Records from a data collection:
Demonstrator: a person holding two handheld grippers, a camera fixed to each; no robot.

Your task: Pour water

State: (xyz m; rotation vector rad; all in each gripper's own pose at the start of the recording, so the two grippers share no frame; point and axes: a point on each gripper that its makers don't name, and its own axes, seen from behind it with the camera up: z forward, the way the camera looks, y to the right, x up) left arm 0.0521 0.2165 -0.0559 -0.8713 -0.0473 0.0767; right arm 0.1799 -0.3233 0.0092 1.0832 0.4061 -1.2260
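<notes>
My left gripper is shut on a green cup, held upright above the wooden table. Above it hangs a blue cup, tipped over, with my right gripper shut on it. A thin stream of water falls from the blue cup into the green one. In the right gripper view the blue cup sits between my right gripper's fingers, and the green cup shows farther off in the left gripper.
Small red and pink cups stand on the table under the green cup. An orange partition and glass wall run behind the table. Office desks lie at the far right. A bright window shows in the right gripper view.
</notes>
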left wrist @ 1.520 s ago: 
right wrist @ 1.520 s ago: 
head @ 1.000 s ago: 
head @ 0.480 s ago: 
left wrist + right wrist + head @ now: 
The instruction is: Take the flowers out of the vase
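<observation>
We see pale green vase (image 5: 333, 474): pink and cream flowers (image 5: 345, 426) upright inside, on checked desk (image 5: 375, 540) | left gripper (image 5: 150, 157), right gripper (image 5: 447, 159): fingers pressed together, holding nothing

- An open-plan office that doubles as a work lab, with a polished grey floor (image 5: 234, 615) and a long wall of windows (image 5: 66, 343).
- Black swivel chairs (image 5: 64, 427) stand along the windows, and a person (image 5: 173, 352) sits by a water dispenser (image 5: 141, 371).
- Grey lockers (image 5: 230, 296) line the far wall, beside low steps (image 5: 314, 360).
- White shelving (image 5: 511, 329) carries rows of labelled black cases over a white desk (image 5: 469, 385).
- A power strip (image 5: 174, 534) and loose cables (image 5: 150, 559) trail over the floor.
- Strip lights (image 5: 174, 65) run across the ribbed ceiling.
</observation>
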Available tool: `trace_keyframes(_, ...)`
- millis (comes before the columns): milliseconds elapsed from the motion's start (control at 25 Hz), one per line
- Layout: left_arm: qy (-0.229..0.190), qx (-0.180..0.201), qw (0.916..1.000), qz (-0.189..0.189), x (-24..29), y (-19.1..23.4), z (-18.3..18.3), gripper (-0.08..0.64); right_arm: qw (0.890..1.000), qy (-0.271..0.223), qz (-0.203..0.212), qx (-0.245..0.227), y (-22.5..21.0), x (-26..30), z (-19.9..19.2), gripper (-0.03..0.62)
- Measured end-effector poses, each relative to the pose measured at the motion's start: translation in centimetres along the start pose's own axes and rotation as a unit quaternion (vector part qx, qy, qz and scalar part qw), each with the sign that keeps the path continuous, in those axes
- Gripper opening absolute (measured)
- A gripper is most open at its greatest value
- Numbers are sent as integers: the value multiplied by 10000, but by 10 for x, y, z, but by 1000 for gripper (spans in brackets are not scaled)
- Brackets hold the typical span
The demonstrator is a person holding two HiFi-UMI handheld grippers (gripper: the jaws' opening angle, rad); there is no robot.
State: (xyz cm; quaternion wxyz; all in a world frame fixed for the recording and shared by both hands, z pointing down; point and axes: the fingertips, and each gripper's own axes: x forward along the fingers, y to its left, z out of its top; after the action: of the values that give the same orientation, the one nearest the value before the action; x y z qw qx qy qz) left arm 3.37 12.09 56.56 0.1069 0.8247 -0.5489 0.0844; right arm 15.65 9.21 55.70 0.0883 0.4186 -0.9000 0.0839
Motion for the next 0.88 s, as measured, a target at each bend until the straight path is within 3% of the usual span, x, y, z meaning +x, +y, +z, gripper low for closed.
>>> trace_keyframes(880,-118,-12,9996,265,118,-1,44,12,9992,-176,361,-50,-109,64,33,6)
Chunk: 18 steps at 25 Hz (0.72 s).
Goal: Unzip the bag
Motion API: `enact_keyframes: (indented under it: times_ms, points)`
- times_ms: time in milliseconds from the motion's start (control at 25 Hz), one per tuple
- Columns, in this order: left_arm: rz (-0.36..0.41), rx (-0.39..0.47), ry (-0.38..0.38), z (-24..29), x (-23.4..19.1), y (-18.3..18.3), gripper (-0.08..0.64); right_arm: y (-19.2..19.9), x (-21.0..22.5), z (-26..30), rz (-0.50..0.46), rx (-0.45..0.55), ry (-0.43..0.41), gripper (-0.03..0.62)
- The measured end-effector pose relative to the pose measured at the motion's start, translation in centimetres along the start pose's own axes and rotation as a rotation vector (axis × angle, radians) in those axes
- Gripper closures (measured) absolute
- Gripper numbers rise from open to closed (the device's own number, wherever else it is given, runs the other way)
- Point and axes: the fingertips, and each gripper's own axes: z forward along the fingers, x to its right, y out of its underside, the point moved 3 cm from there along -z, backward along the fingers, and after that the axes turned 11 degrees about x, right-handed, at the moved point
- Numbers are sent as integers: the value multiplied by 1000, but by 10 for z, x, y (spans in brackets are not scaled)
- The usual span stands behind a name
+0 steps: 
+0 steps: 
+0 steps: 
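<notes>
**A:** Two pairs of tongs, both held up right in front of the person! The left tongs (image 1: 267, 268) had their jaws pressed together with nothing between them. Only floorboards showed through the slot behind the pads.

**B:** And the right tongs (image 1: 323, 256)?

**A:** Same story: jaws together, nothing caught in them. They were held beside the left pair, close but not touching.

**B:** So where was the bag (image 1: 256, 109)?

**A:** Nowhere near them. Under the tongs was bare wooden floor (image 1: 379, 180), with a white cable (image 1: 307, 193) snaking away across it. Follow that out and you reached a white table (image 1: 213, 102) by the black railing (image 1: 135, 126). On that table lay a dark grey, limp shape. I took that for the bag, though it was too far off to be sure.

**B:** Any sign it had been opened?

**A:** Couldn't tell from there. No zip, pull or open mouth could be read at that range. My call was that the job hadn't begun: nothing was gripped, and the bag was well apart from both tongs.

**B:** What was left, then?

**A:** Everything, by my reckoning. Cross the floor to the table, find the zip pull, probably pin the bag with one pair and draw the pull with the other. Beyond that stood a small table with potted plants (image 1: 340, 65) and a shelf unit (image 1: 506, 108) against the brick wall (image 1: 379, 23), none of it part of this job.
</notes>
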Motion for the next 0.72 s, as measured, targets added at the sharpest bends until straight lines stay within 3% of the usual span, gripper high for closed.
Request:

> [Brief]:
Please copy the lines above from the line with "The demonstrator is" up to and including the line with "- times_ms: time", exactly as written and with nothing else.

> [Problem solution]:
The demonstrator is a person holding two HiFi-UMI handheld grippers (gripper: the jaws' opening angle, rad); there is no robot.
State: (xyz cm; quaternion wxyz; all in a world frame fixed for the recording and shared by both hands, z pointing down; point and axes: the fingertips, and each gripper's own axes: x forward along the fingers, y to its left, z out of its top; after the action: of the values that give the same orientation, the one nearest the value before the action; x y z qw qx qy qz) left arm 3.37 12.09 56.56 0.1069 0.8247 -0.5489 0.0844; right arm 15.65 9.21 55.70 0.0883 0.4186 -0.9000 0.0839
Motion for the next 0.88 s, as measured, a target at each bend until the straight path is within 3% of the usual span, x, y, z meaning +x, +y, +z, gripper low for closed.
>>> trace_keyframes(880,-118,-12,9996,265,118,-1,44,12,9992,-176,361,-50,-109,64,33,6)
Chunk: 18 steps at 25 Hz (0.72 s).
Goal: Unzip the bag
Motion API: `enact_keyframes: (indented under it: times_ms, points)`
- times_ms: time in milliseconds from the motion's start (control at 25 Hz), one per tuple

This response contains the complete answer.